A não percepção de que a obra é ficcional pode acarretar situações às vezes esdrúxulas, como as em que certas pessoas que, ao encontrarem em público um ator que desempenha o papel de vilão numa novela de tevê, passam a ofendê-lo por tomarem como real o que só existe no universo da ficção. A respeito disso, vale registrar um fato ocorrido em 1882 na cidade norte-americana de Baltimore. No teatro, era encenada a peça Otelo, de Shakespeare. No momento em que Otelo vai matar Desdêmona, um soldado encarregado da guarda do teatro atira contra o ator que interpretava Otelo para salvar Desdêmona. O mais grave é que, indagado por que atirou no ator, o guarda responde que não iria admitir que um negro tirasse a vida de uma branca. Além de não distinguir realidade de ficção, era racista.
É preciso observar, no entanto, que em certas narrativas o autor intencionalmente procura criar uma ilusão de realidade ao ancorar o texto ficcional a elementos do real, nomeando, por exemplo, lugares e coisas. Com isso, passa ao leitor a impressão de que aquilo que lê é real. Mas insisto: é apenas um efeito de sentido de realidade, uma ilusão de real. O trecho que reproduzo a seguir, extraído do livro “Eles eram muito cavalos”, de Luiz Ruffato, é um exemplo desse procedimento.

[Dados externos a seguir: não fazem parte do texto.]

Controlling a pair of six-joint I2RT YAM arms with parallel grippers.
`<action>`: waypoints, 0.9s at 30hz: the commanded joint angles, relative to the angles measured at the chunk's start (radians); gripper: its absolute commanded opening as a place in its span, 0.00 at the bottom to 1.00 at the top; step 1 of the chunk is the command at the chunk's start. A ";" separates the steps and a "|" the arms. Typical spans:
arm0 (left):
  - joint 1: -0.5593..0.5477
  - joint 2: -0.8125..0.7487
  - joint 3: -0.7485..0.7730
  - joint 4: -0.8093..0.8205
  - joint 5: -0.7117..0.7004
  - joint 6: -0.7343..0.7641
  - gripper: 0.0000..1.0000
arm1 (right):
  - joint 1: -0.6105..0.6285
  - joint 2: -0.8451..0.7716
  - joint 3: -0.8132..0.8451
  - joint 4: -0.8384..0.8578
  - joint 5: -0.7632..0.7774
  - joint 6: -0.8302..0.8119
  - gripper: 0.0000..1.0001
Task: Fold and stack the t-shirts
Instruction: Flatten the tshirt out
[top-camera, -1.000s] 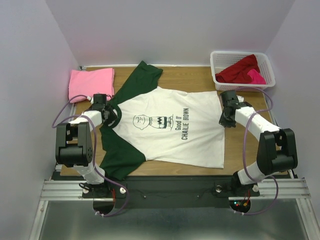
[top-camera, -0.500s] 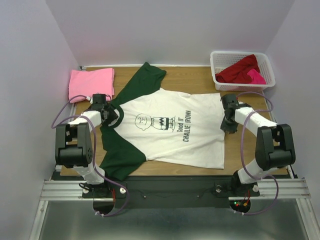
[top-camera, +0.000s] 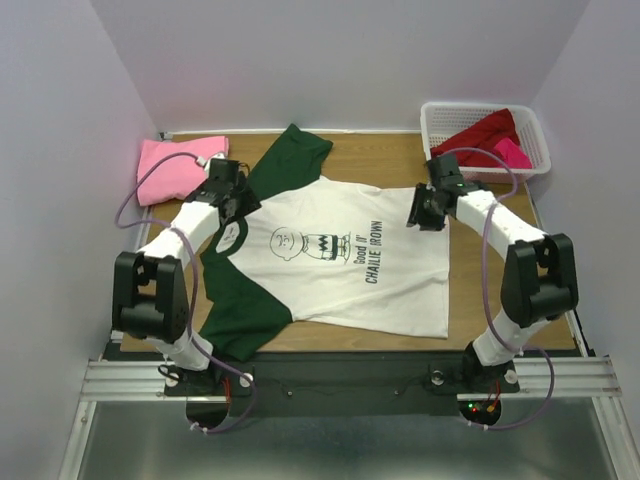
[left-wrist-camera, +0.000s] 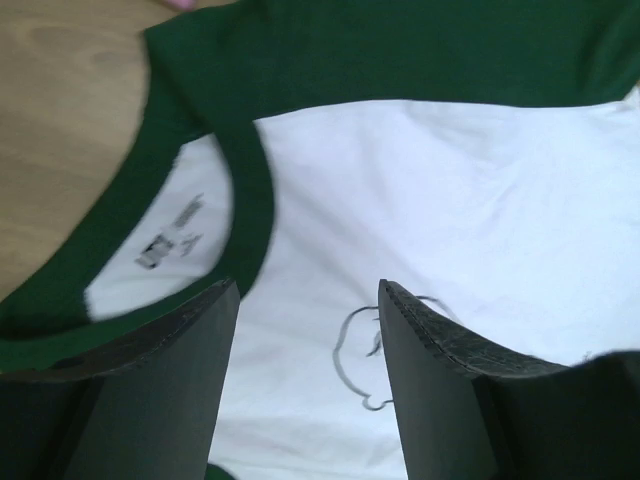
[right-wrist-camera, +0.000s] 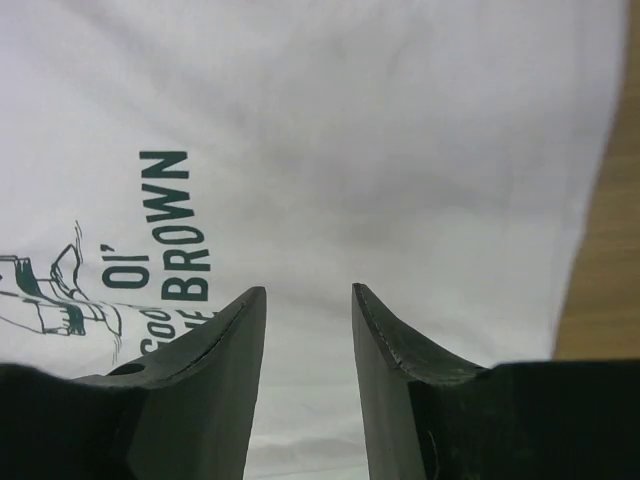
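Wooden worktop (top-camera: 380, 155) carries one white t-shirt (top-camera: 330, 270) with green sleeves, spread flat at its centre. One folded pink t-shirt (top-camera: 165, 170) lies far left. One dark red t-shirt (top-camera: 480, 140) and one magenta t-shirt (top-camera: 512, 153) sit in one basket (top-camera: 440, 135) far right. Left fingers (left-wrist-camera: 170, 390) and right fingers (right-wrist-camera: 200, 390) gape empty above the white shirt.
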 joint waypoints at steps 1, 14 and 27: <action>-0.054 0.113 0.093 -0.036 -0.034 0.004 0.64 | 0.043 0.084 0.042 0.076 -0.117 -0.007 0.45; -0.043 0.210 0.000 0.028 0.002 -0.036 0.57 | 0.048 0.043 -0.053 0.076 -0.024 0.031 0.43; 0.067 0.256 -0.035 0.073 0.068 -0.031 0.57 | 0.046 -0.198 -0.358 -0.027 0.033 0.137 0.41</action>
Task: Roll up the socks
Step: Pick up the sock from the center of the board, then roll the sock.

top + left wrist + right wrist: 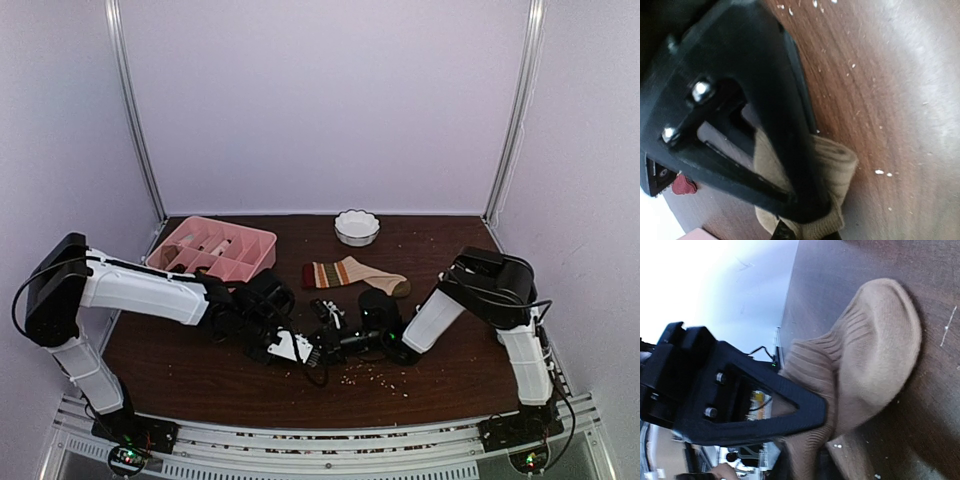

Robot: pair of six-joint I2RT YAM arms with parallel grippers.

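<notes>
The tan ribbed sock (875, 350) lies on the dark wood table, bunched up between both grippers. In the left wrist view one end of the tan sock (836, 162) is folded over into a thick roll. My left gripper (807, 212) is shut on that roll. My right gripper (826, 432) is shut on the ribbed part of the same sock. From above, the left gripper (310, 350) and right gripper (350, 343) meet tip to tip at mid-table and hide the tan sock. The striped beige sock (352, 273) lies flat behind them, untouched.
A pink compartment tray (215, 250) stands at the back left beside the left arm. A white scalloped bowl (357, 228) sits at the back centre. Pale crumbs (378, 376) dot the table in front of the grippers. Walls enclose the back and sides.
</notes>
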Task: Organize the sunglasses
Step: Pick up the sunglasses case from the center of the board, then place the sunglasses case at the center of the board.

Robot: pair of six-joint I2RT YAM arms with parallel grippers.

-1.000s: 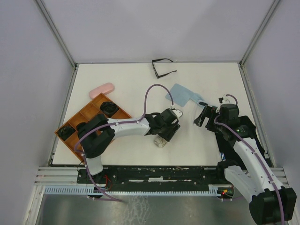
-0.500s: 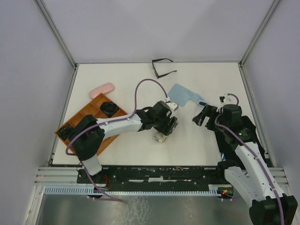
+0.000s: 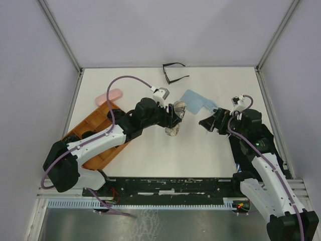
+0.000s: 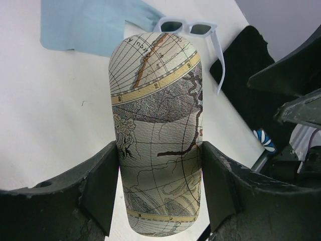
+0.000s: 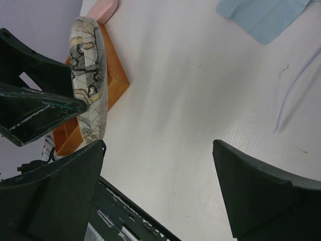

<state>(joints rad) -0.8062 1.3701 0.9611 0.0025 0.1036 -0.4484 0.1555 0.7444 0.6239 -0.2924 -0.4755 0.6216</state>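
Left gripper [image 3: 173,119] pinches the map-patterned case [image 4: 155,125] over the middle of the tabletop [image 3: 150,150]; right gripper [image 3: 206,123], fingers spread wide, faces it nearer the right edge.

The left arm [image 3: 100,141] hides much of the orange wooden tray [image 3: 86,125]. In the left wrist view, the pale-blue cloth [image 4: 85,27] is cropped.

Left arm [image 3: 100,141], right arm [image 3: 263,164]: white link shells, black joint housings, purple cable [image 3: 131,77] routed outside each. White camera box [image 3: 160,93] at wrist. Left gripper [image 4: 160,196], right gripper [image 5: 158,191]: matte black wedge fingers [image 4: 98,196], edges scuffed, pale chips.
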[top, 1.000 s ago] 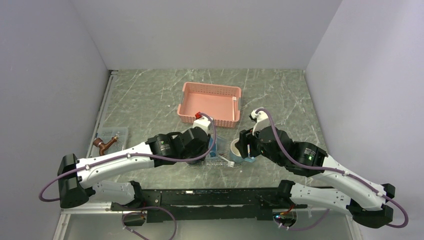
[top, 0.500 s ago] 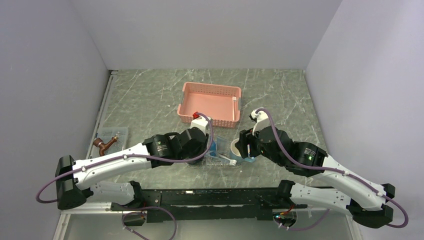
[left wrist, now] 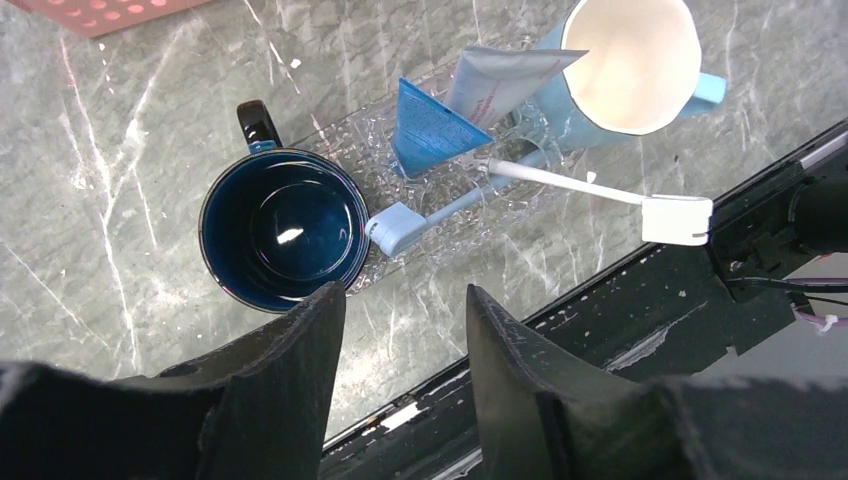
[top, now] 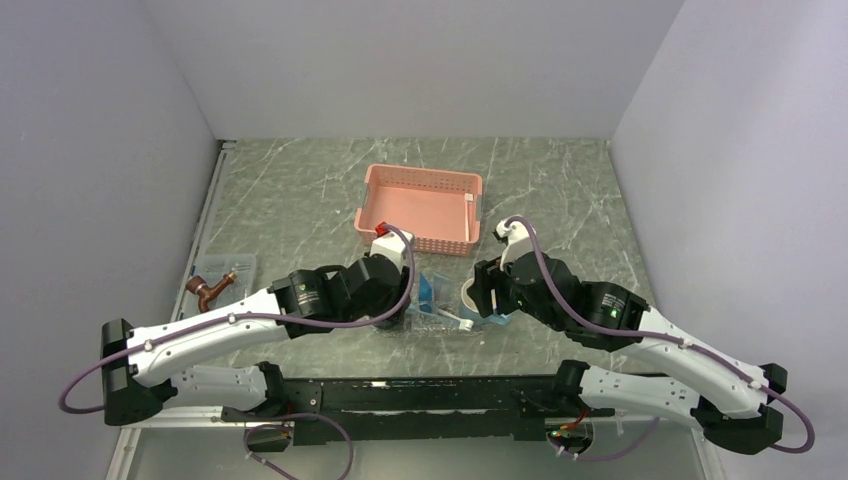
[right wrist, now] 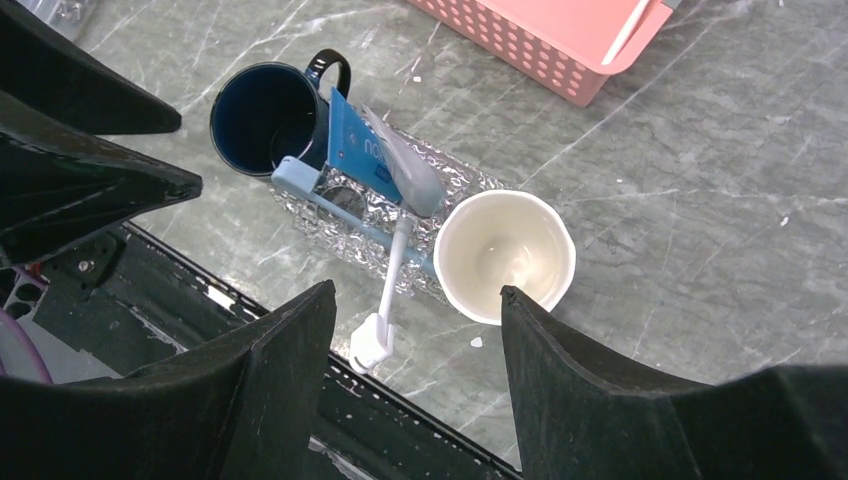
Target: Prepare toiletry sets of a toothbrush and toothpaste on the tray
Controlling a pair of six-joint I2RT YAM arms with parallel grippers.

“O elástico preto prende os cabelos num rabo-de-cavalo, caminha devagar pela rua Sérgio Cardoso enfiado numa camiseta preta, estampa do Halloween, calça big cor indefinível, tênis Reebok imundo, uma argola pendendo do lóbulo da orelha direita, na padaria da esquina compra um maço de L&M, um mini-isqueiro Bic. Toma o ônibus até a estação Saúde do metrô, baldeia na Sé para a estação República. Da escada-rolante emerge, o Edifício Itália funda-se nos seus ombros, a fumaça de carros e caminhões tachos de acarajés coxinhas quibes pastéis, vozes atropelam-se, amalgamam-se, aniquilam-se, em bancas de revistas, jornais, livros usados, pulseiras brincos colares gargantilhas anéis, lã em gorros ponches blusas mantas xales, pontos-de-ônibus lotados, trombadinhas, engraxates, carrinhos-de-pipoca, doces caseiros, vagabundos, espalhados caídos arrastando-se bêbados mendigos meninos drogados aleijados.” Obs.: a pontuação no texto original é exatamente assim (sem as vírgulas).
O uso de expressões como “Rua Sérgio Cardoso”, “tênis Reebok”, “maço de L&M”, “mini-isqueiro Bic”, “estação Saúde do metrô”, “baldeia na Sé”, “estação República”, “Edifício Itália”, confere ao texto um efeito de sentido de realidade, na medida em que essas expressões estão ancoradas em lugares e coisas reais. Em outras palavras: a iconização cria a ilusão de que o que se narra é real.
Finalizando, acrescento que o caráter ficcional da narrativa não de restringe à história narrada (aos acontecimentos), mas à narrativa como um todo. Assim, personagens, narrador, tempo e espaço são também construções ficcionais.